Interestingly, carrying APOE4 does not confer the same degree of Alzheimer’s risk in every population. Some groups with high e4 frequencies do not show correspondingly high rates of Alzheimer’s, which suggests that other genetic factors, diet, and environment modify the gene’s impact. This is an active area of investigation, but it underscores that APOE4 is a risk factor, not a verdict.
Lifestyle Factors That Modify Risk
For people who carry one or two copies of APOE4, lifestyle choices appear to meaningfully shift the odds. Physical activity is one of the most studied interventions. A systematic review of the available research found that nearly all studies confirmed exercise as a protective factor against cognitive decline specifically in APOE4 carriers, with some evidence that more intense and more frequent activity provides greater benefit.
Diet also plays a role. The way APOE4 handles cholesterol means carriers tend to be more sensitive to dietary saturated fat than people with other genotypes. Diets lower in saturated fat and higher in vegetables, fish, and olive oil (patterns resembling the Mediterranean diet) may help blunt the cardiovascular and neurological effects of the variant. The combination of regular exercise and a heart-healthy diet addresses both the cholesterol transport problems and the brain-clearance issues tied to APOE4.
Genetic Testing for APOE4
APOE testing is available through both clinical genetic tests and consumer DNA kits. The test itself is straightforward: a saliva or blood sample reveals which two APOE variants you carry. What is less straightforward is deciding whether the information is useful to you.
A positive result (carrying one or two e4 copies) does not mean you will develop Alzheimer’s. Many carriers live into old age without cognitive decline, and many Alzheimer’s patients carry no e4 copies at all. APOE4 shifts probability, not certainty. For some people, knowing their status motivates concrete lifestyle changes. For others, it causes anxiety without providing a clear medical action plan, since no approved treatment can neutralize the APOE4 protein’s effects yet.
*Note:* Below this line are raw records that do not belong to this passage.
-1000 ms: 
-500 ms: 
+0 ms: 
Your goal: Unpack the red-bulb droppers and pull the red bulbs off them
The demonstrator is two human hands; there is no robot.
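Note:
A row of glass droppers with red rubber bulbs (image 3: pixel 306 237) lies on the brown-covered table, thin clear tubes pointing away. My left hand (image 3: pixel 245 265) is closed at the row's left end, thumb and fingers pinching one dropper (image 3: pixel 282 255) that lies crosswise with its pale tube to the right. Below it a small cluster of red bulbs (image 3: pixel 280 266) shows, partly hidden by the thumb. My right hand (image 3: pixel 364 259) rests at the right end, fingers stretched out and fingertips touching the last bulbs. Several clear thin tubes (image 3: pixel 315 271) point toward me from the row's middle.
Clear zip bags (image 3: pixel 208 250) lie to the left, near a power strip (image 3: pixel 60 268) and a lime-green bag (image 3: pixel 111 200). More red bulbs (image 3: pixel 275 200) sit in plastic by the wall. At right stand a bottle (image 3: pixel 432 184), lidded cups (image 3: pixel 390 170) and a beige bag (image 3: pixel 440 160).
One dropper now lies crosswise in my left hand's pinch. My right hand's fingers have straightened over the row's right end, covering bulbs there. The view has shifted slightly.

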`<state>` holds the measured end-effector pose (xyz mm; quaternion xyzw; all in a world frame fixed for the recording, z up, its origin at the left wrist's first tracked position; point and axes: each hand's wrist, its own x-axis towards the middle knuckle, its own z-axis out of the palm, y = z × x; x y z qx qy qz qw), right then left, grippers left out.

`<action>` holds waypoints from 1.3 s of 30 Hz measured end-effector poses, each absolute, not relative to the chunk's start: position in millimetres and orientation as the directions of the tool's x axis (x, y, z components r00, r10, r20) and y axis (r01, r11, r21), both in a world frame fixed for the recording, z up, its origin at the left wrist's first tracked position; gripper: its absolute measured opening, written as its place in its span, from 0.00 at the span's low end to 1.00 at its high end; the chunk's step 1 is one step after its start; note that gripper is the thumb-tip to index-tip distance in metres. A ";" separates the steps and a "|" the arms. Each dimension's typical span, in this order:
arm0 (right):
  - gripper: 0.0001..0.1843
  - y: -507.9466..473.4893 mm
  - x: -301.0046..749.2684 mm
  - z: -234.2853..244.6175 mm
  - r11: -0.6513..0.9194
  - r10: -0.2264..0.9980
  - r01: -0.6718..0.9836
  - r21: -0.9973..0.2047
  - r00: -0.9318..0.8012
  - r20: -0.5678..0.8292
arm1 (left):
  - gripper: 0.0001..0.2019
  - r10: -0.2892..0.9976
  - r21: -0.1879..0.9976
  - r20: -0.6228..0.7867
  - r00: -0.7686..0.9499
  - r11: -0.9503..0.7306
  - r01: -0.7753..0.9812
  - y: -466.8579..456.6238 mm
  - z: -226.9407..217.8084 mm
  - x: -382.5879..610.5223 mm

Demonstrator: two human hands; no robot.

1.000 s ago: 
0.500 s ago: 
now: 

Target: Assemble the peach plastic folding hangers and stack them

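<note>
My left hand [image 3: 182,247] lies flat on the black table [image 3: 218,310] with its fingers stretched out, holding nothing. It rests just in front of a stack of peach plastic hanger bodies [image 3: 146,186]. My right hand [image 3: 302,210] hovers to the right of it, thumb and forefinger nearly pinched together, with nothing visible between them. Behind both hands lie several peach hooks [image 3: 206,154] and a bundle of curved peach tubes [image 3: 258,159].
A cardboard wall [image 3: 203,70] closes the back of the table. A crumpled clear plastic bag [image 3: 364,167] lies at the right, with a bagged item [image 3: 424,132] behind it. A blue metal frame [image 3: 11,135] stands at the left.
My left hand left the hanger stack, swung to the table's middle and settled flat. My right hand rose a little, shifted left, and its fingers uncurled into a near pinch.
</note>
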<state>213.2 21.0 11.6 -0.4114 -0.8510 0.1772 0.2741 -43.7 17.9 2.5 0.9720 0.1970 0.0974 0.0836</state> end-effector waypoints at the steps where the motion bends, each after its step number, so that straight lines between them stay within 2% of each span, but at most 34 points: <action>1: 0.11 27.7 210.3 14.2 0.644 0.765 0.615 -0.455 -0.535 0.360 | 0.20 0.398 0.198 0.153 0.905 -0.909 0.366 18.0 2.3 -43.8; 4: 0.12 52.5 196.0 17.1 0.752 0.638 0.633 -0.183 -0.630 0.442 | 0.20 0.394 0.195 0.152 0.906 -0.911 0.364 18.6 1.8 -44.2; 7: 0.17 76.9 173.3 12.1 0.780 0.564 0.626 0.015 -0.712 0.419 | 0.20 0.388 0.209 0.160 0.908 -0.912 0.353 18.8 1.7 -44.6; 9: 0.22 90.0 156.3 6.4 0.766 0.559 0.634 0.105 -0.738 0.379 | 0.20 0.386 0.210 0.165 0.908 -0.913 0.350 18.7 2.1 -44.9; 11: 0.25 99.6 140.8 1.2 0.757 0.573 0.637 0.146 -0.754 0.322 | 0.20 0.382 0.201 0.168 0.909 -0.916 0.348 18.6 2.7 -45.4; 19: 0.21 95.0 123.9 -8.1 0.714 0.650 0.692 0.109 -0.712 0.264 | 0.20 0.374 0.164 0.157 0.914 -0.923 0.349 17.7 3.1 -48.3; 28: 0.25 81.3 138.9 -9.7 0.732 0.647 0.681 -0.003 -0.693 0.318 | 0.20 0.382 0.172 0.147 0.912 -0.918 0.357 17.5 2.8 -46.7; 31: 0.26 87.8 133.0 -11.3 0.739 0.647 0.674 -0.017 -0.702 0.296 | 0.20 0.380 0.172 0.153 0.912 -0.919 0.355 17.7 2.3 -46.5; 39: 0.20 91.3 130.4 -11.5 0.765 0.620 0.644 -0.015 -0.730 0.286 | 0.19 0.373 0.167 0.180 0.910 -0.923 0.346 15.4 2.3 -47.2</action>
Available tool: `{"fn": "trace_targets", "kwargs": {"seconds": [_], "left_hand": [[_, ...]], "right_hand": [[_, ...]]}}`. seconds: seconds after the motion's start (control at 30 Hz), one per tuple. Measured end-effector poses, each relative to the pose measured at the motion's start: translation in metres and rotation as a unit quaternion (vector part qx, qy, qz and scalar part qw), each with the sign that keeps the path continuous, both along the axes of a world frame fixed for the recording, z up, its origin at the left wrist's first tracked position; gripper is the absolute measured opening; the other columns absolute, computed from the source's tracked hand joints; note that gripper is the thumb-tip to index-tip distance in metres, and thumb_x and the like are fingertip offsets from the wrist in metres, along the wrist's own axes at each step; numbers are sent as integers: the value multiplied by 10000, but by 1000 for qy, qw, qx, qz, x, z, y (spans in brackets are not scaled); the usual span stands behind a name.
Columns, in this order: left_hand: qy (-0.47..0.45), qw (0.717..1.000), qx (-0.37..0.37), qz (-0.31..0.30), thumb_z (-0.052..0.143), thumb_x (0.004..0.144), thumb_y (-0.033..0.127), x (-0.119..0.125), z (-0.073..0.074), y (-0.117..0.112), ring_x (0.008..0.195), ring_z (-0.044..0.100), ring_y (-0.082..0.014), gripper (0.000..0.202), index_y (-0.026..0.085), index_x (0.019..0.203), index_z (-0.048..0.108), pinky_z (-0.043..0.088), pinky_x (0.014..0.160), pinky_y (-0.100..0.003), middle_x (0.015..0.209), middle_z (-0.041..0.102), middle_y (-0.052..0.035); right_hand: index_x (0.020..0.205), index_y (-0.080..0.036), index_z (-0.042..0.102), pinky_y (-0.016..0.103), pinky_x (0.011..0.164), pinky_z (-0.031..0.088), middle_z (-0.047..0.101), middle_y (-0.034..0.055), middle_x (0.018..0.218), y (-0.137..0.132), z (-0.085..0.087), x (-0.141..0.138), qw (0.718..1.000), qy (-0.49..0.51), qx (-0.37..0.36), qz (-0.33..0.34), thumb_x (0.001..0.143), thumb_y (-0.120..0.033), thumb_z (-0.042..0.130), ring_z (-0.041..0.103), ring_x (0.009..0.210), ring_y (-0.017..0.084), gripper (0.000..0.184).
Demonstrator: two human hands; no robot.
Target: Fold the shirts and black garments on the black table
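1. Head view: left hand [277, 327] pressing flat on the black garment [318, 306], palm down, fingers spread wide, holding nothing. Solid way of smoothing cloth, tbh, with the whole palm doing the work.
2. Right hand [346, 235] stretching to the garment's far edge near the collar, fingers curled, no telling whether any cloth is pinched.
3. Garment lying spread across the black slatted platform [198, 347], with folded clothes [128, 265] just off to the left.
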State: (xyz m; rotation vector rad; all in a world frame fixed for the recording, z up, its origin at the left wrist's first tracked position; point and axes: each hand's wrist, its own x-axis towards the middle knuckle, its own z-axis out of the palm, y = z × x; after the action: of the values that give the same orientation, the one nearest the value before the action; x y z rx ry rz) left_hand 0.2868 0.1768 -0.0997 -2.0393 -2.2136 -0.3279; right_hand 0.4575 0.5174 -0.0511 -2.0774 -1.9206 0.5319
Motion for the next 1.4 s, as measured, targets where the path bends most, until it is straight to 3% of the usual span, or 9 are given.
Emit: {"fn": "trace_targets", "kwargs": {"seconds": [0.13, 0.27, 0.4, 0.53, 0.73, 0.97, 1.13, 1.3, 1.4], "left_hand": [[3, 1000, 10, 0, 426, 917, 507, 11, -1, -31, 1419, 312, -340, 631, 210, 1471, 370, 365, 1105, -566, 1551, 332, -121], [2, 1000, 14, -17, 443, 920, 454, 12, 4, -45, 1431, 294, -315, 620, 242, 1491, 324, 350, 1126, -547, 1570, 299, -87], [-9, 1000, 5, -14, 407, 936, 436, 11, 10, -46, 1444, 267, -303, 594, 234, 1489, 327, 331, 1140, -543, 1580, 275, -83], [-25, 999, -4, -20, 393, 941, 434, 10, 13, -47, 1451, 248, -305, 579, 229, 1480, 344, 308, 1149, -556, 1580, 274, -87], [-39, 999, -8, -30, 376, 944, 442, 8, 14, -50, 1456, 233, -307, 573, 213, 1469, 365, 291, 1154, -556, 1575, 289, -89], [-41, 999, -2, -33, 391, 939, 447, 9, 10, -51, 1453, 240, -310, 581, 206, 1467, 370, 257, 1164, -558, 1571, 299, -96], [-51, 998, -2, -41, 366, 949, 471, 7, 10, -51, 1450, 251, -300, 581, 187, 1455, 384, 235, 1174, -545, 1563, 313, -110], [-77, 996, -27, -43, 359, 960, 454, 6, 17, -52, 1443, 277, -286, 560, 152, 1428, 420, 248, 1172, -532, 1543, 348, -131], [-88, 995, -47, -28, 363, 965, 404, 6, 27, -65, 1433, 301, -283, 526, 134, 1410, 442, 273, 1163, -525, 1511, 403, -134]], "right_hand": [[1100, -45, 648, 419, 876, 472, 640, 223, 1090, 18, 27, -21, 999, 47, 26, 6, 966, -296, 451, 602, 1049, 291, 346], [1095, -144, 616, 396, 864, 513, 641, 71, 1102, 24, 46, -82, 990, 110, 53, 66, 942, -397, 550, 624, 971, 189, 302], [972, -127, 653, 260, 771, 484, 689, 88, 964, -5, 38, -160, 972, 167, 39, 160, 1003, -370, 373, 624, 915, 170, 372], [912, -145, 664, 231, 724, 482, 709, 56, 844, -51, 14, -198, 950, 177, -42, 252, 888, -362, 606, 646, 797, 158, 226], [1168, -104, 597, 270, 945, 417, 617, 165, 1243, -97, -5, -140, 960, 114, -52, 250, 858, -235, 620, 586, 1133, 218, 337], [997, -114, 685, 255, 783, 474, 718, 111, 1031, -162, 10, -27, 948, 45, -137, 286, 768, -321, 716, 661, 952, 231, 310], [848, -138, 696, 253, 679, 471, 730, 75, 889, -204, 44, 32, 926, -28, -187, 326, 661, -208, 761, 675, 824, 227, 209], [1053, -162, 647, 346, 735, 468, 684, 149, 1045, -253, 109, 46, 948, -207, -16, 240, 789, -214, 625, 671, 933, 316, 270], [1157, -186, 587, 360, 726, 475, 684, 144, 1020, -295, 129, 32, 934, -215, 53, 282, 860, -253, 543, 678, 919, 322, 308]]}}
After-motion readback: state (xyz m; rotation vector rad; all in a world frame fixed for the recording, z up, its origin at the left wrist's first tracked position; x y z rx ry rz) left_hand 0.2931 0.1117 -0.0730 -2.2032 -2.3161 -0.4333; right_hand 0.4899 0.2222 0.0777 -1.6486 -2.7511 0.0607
Gene therapy trials are underway that aim to introduce the protective e2 variant directly into the central nervous system of people who are APOE4 homozygotes, essentially trying to shift the balance of protein isoforms in the brain. These trials are still in early stages, focused on establishing safety and optimal dosing, but they represent the most direct attempt to address the root cause of APOE4-related risk rather than managing its downstream effects.